Ginseng has been traditionally administrated as a medicine in Asia for centuries (Helms 2004). Red ginseng polysaccharide is an active component from red ginseng that has been explored extensively in cancer treatment. Previous reported that a neutral polysaccharide fraction (WGPN) inhibits S180 tumour growth in a bell-shaped dose-response curve and can be used as a potential adjuvant for chemotherapeutic drugs (Ni et al. 2010). Moreover, ginseng polysaccharides also provide anti-fatigue activity (Wang J et al. 2010). In this report, we evaluated the activity of RGP in lung and breast cancer cells, and investigated the underlying mechanisms. Our findings suggested that RGP treatment significantly inhibited the proliferation and promoted ferroptosis induction in lung or breast cancer cells resulting in LDH release and ROS accumulation and thus highlighting its potential in cancer treatment.

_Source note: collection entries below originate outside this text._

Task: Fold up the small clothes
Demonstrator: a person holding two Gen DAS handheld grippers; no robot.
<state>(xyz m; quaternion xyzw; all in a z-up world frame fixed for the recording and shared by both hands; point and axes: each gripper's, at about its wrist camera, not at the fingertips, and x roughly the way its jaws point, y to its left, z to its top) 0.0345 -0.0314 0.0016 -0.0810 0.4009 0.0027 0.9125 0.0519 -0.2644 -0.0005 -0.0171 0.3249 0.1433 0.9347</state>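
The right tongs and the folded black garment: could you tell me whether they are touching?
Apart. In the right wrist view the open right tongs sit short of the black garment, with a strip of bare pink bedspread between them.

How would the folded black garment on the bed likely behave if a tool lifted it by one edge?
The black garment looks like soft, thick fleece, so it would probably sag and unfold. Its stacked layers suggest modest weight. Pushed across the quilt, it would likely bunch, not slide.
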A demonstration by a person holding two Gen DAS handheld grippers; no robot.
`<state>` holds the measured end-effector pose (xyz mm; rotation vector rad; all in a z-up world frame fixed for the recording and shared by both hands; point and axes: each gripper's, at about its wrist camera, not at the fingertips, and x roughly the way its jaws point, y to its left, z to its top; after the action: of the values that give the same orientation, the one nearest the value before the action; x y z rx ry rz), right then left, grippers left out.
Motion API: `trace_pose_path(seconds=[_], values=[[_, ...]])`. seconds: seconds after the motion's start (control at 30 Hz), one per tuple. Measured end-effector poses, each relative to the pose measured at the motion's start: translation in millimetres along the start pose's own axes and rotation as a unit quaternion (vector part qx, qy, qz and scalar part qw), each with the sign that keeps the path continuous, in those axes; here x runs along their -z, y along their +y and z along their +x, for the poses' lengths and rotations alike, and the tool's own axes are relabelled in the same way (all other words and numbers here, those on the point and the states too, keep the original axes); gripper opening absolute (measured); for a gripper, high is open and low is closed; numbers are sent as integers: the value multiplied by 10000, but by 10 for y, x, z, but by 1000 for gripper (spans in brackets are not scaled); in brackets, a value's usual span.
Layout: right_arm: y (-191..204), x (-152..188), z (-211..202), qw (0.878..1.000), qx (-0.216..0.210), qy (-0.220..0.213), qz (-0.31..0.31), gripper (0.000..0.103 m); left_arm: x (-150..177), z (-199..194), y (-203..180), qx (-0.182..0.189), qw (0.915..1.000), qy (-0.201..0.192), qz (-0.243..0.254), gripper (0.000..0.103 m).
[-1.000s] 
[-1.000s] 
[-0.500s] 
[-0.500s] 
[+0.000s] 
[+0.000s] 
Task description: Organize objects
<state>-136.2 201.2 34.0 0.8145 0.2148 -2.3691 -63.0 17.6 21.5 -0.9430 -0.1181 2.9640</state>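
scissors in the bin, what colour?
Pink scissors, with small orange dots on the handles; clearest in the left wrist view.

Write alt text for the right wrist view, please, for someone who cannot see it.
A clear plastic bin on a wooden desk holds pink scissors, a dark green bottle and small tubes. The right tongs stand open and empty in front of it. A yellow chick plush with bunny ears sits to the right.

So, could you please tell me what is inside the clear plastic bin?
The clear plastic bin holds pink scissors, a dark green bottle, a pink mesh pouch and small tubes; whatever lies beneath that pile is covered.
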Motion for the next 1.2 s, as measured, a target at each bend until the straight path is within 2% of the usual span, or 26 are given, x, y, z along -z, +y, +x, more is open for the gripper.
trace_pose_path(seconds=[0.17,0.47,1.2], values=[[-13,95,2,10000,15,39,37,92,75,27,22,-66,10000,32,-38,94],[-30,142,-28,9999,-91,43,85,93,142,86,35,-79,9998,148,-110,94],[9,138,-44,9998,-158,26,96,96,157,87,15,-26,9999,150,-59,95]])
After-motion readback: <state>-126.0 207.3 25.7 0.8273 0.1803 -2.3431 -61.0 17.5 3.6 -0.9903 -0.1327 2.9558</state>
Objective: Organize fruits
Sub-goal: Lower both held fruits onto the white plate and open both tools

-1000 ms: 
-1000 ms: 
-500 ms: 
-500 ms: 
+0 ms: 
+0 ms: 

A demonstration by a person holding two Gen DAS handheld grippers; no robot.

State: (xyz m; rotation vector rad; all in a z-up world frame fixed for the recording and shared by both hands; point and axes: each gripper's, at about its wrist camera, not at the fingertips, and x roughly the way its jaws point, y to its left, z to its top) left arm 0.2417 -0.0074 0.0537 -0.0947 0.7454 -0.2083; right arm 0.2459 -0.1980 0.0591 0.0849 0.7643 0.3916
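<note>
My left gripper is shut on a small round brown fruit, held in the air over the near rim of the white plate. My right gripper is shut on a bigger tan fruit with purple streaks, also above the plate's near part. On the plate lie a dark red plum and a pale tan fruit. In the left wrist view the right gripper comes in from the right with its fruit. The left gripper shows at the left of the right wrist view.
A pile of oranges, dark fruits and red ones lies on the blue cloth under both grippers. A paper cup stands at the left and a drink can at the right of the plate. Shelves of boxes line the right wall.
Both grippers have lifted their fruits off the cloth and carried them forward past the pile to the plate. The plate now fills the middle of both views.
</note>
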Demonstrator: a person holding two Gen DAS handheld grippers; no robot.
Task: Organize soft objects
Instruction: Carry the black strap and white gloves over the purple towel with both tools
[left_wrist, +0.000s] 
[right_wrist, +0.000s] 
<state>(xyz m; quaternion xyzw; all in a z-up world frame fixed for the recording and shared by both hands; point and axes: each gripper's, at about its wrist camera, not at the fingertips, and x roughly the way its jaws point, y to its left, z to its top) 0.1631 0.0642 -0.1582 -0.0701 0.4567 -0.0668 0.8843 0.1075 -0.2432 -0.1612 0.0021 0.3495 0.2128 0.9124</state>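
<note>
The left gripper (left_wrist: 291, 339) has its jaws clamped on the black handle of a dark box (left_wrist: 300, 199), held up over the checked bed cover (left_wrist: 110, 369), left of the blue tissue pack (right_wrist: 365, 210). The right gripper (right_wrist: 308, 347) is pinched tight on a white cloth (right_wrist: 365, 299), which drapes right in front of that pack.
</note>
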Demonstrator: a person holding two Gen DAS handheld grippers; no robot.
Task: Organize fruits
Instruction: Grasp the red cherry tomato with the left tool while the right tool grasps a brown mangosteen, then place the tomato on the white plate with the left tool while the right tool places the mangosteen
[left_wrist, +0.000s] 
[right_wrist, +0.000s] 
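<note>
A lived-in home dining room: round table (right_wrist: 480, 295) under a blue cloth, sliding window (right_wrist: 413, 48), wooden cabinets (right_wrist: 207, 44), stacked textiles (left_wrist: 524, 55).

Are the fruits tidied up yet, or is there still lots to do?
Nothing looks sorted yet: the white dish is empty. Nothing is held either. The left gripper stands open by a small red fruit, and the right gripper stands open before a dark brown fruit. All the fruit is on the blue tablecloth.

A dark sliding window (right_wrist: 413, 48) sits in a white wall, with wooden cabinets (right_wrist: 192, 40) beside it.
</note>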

Considering the essential role of GPX4 in ferroptosis, we therefore assessed the effects of RGP treatment on GPX4 expression. Interestingly, we found that RGP treatment downregulated GPX4 expression and demonstrated that GPX4 overexpression conferred drug resistance. We therefore propose that targeting GPX4 is a promising therapeutic approach in the treatment of lung and breast cancers. Importantly, it was the first time to illustrated the role of RGP in the ferroptosis in lung or breast cancer cells. Moreover, RGP suppressed the progression of lung or breast cancer cells that might target GPX4. Our findings not only enhanced the understating into the effects of RGP in the progression of lung and breast cancer cells but also provided evidence to indicate its potential role in developing the therapy for patient with lung or breast cancer.
Conclusions
We evaluated the anticancer activity of RGP in lung and breast cancer cells, and characterized the ferroptosis induction underlying its basis of action. Our findings implied that RGP could serve as a cancer-prevention agent in lung cancer and breast cancer. Furthermore, we revealed a rational approach to remove cancer cell protection from ferroptosis by targeting GPX4. Meanwhile, our long-term goals are to carry out animal experiments to assess the in vivo anticancer activity of RGP, and explore and improve the strategy using combination treatment options.
Funding Statement
This study was supported by Scientific Research Projects for Basic Scientific Research in Heilongjiang Provincial Universities (2020-KYYWF-0802), Natural Science Foundation of Heilongjiang Province (LH2019H062) and Applied Technology Research and Development Programme in Mudanjiang (HT2020NS085). This study was also supported by The Doctoral Scientific Research Foundation of Mudanjiang Medical University; Scientific Research Projects for Basic Scientific Research in Heilongjiang Provincial Universities.
Disclosure statement
The authors declare that they have no competing interests.